Der leitende Forscher, Jaimie Krems, weist darauf hin, dass diese Studie die früher populäre Idee der freudschen Katharsis in Frage stellt, die nahelegte, dass das Ausleben von Emotionen die Wut mildert. Im Gegenteil, seit den 1950er Jahren ist nachgewiesen, dass das Auslassen von Dampf die Wut nicht verringert, sondern sie sogar verstärken kann. Jaimie Krems und sein Team testeten daher eine neue Hypothese: die Idee, dass Klagen dazu dienen könnte, soziale Allianzen zu stärken.
In ihren Experimenten baten die Forscher die Teilnehmer, Erzählungen zuzuhören, in denen sich ein Freund über einen anderen beklagte oder ihn kritisierte. Die Ergebnisse zeigten, dass die Teilnehmer den klagenden Freund dem Kritisierten vorzogen, jedoch nur in Situationen, in denen die Klage nicht aggressiv wirkte. Andernfalls trat der gegenteilige Effekt ein: Die Teilnehmer bevorzugten das Ziel der Beschwerde.

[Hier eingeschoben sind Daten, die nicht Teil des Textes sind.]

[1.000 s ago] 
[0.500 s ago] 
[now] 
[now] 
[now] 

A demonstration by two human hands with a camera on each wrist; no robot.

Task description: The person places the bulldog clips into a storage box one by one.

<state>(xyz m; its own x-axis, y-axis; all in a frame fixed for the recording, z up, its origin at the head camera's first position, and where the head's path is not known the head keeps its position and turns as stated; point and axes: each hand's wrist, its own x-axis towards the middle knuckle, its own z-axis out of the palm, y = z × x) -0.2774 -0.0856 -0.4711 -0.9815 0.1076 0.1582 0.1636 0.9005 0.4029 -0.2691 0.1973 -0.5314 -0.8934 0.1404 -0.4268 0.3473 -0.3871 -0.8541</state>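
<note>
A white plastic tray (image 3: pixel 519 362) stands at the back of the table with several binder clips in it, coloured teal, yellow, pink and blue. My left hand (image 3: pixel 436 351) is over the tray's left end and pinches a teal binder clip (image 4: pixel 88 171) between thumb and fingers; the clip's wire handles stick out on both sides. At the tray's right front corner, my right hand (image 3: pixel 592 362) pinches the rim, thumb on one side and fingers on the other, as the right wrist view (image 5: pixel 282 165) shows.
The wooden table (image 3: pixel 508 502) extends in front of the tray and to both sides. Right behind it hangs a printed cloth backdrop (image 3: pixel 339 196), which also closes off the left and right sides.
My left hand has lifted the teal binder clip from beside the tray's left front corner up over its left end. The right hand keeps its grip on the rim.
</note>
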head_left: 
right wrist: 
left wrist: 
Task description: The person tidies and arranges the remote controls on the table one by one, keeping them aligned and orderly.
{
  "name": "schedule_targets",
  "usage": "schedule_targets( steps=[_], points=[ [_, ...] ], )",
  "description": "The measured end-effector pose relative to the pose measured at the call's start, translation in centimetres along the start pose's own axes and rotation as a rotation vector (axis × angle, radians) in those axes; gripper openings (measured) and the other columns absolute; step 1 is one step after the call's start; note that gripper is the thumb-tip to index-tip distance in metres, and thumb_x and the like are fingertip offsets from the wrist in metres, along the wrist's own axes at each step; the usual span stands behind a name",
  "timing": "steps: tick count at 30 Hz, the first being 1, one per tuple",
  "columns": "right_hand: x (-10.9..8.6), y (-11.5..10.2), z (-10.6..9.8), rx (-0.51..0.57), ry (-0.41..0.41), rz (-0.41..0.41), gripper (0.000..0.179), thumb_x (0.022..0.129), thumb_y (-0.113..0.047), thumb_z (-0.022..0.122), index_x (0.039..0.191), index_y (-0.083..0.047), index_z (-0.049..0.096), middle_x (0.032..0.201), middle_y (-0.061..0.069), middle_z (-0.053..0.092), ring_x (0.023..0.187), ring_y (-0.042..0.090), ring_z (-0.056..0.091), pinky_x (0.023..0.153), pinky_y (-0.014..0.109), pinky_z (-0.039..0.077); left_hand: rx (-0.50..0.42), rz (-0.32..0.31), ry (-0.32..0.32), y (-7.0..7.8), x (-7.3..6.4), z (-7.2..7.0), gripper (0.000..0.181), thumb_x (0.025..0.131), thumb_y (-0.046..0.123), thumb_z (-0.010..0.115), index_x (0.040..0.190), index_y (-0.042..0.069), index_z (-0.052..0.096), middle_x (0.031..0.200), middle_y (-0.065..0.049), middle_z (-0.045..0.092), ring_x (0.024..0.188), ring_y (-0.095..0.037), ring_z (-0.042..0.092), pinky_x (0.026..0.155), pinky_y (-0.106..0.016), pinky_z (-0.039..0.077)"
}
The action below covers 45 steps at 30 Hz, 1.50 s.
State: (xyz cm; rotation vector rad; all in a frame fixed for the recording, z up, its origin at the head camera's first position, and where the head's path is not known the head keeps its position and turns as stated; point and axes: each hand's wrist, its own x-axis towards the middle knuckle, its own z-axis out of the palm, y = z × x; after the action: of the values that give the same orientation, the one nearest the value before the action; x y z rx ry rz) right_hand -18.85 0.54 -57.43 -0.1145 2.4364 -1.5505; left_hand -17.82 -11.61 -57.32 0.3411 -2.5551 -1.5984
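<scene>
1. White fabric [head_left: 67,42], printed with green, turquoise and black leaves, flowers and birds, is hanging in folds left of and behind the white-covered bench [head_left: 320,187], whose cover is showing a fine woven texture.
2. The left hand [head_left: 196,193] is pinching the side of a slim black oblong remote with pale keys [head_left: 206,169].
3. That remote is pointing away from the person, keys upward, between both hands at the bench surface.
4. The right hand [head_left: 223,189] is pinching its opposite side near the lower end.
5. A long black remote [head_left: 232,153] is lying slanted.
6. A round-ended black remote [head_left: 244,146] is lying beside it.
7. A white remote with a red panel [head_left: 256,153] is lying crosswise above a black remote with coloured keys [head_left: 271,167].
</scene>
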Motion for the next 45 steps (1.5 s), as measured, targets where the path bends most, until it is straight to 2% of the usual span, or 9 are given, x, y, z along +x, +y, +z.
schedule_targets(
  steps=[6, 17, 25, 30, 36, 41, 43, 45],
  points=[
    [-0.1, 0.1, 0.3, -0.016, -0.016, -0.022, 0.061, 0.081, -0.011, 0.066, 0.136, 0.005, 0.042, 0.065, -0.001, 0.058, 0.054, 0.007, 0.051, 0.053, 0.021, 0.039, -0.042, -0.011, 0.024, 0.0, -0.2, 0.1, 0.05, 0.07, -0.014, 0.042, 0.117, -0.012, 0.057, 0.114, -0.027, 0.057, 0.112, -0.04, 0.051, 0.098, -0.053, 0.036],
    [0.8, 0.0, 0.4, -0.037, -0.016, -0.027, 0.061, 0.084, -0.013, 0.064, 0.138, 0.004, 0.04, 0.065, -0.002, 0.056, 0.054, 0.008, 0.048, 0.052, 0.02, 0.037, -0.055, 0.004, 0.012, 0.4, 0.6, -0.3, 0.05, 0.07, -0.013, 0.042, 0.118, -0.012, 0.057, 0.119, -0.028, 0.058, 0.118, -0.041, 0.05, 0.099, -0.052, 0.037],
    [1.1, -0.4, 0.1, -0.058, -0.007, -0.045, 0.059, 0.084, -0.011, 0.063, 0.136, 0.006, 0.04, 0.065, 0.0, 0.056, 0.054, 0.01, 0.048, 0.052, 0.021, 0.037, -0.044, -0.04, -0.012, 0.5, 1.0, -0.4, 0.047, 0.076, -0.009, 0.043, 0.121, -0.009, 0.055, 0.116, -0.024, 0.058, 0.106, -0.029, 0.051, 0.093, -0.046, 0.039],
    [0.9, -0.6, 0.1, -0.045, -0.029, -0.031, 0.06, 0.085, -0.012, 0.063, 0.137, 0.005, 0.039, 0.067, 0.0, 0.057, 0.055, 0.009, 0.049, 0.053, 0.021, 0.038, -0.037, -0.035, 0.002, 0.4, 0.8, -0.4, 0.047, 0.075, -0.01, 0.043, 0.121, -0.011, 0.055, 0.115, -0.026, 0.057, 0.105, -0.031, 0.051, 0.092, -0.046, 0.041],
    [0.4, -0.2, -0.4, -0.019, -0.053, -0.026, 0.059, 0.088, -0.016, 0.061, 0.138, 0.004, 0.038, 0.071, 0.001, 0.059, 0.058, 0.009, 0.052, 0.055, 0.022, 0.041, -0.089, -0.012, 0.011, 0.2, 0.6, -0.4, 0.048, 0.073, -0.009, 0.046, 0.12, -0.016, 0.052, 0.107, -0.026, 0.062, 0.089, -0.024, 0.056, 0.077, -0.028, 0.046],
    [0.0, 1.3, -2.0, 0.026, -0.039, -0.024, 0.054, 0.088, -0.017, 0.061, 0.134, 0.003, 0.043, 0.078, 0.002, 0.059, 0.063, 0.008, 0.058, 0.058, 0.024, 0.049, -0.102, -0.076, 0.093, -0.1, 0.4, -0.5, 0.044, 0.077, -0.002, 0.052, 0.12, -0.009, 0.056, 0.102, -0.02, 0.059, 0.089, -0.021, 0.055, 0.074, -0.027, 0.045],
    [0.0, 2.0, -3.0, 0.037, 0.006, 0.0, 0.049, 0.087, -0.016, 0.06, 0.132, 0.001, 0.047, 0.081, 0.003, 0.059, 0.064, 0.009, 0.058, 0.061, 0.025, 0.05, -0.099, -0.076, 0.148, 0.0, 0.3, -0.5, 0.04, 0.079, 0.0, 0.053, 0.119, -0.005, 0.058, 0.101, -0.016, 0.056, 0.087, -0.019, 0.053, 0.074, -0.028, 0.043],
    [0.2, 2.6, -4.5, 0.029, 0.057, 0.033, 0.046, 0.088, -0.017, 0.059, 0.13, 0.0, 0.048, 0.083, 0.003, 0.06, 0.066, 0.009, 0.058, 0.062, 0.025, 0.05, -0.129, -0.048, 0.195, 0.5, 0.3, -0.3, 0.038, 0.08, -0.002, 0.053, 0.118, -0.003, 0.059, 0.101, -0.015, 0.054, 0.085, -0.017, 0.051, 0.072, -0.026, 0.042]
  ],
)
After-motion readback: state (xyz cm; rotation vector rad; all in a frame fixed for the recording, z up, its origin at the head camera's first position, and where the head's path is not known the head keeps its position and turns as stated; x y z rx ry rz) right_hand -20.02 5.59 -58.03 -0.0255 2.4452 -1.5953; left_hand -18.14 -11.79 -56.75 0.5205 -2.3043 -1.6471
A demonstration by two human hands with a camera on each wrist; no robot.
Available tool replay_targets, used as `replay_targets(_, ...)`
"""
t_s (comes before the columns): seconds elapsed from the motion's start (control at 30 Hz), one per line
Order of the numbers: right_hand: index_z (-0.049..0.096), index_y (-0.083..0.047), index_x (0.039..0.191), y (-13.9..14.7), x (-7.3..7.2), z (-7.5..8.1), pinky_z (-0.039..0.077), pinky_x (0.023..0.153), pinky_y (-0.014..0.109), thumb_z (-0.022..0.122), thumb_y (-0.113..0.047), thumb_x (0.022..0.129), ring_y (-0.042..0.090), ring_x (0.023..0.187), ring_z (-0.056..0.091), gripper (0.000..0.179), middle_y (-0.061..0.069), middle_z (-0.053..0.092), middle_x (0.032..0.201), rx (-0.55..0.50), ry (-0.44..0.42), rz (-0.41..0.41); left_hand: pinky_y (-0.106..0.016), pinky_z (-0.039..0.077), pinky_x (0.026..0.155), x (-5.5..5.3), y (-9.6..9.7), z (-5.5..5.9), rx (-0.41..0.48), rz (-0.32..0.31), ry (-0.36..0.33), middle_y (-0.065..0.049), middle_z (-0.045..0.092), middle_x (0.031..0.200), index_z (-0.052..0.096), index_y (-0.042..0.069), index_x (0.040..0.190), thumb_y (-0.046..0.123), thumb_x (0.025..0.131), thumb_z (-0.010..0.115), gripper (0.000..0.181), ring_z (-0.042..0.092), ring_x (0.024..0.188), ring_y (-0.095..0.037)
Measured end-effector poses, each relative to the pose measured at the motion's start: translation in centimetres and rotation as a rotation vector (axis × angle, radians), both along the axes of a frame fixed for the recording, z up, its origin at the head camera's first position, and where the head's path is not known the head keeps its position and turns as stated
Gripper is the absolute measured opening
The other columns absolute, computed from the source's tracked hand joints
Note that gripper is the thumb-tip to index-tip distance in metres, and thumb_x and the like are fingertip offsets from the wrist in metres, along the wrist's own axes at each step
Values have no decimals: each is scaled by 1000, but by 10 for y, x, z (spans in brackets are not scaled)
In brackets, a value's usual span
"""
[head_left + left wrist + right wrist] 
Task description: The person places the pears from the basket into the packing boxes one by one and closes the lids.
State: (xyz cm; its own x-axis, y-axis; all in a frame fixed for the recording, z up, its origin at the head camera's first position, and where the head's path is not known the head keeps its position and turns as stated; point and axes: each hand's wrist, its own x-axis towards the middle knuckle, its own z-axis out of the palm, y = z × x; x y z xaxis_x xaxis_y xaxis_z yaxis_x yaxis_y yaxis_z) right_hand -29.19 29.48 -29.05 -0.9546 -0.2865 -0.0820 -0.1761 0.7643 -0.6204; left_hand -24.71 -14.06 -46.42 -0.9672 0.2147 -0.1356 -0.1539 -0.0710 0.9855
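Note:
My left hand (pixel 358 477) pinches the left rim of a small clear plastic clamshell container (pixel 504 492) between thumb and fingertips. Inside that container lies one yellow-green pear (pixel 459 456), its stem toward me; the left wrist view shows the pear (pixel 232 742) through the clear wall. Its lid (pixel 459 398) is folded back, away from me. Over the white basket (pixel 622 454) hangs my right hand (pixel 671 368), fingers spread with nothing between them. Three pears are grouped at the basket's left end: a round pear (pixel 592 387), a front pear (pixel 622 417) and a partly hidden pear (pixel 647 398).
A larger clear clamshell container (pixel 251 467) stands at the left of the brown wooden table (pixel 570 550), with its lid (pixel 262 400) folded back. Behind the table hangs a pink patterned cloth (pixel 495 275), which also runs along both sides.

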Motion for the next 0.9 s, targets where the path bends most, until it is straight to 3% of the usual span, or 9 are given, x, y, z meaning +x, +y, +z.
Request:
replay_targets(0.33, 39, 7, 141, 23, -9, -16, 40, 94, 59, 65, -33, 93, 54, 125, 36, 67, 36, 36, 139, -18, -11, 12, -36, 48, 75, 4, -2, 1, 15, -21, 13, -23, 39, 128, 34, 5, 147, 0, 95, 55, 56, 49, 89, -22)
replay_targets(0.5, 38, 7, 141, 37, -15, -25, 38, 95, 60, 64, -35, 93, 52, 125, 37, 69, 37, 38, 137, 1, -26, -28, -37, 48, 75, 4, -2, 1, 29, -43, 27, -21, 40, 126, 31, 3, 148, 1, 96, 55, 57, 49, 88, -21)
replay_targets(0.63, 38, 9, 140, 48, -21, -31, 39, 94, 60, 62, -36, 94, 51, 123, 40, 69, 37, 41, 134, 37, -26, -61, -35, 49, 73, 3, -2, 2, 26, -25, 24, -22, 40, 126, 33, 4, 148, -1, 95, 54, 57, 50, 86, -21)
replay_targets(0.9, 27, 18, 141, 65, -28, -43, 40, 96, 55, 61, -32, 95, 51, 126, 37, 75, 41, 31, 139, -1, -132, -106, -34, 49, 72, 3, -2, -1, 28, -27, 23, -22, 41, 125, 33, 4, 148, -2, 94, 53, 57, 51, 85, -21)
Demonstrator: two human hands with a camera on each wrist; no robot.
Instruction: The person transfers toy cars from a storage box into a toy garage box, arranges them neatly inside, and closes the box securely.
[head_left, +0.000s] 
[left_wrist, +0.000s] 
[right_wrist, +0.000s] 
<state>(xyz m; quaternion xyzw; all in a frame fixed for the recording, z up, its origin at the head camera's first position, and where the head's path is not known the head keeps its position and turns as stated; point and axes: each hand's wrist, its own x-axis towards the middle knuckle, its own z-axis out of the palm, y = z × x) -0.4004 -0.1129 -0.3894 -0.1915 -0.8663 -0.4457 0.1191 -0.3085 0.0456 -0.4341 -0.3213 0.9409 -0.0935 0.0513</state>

Die Forscher warnen vor den potenziellen Auswirkungen dieser sozialen Strategie. Falls die klagende Person als aggressiv wahrgenommen wird oder ihr Thema oder Publikum falsch wählt, können die Ergebnisse kontraproduktiv sein. Jaimie Krems betont, dass dieser freundschaftliche Wettbewerb nicht unbedingt bewusst ist. Dennoch kann er erheblichen Einfluss auf die Qualität und Beständigkeit der Beziehungen haben.
Die Studie wirft neues Licht auf die Art und Weise, wie Menschen in ihren Freundschaften interagieren. Da Einsamkeit zunehmend Anlass zur Sorge gibt, kann das Verständnis dieser Dynamik helfen, sich besser in sozialen Beziehungen zu orientieren. Krems merkt an, dass Freundschaften, obwohl oft als harmlos wahrgenommen, manchmal unterschwellige Wettbewerbselemente enthalten können.